Each line from the top of the listing down to and including the line with "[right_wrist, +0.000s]" must be duplicated exactly; pictures are to be skipped.

------ Exercise data ------

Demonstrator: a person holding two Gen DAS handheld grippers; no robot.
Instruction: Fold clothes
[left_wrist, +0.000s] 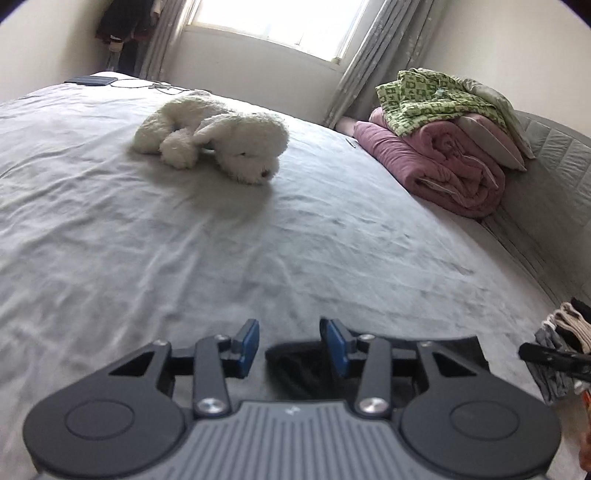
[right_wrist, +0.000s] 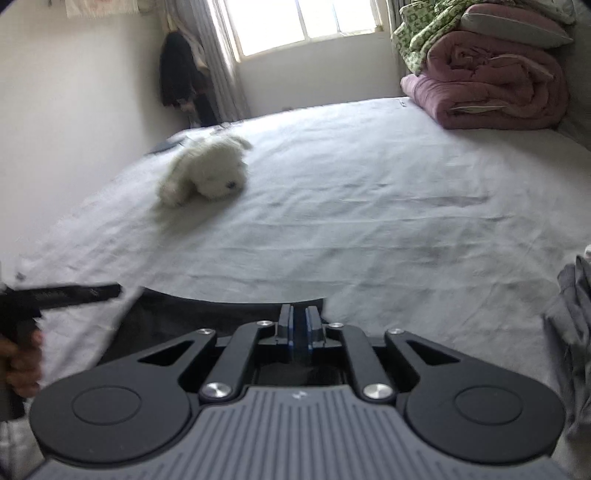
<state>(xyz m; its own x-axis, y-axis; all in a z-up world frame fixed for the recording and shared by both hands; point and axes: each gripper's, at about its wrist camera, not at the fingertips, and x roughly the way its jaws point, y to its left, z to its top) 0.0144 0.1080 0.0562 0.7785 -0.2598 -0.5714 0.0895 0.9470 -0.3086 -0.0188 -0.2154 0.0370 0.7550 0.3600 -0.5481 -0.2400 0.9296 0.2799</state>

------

Written reply:
Demonstrator: a person holding two Gen DAS handheld grippers; no robot.
Instruction: Fold clothes
[left_wrist, +0.000s] 
[right_wrist, +0.000s] 

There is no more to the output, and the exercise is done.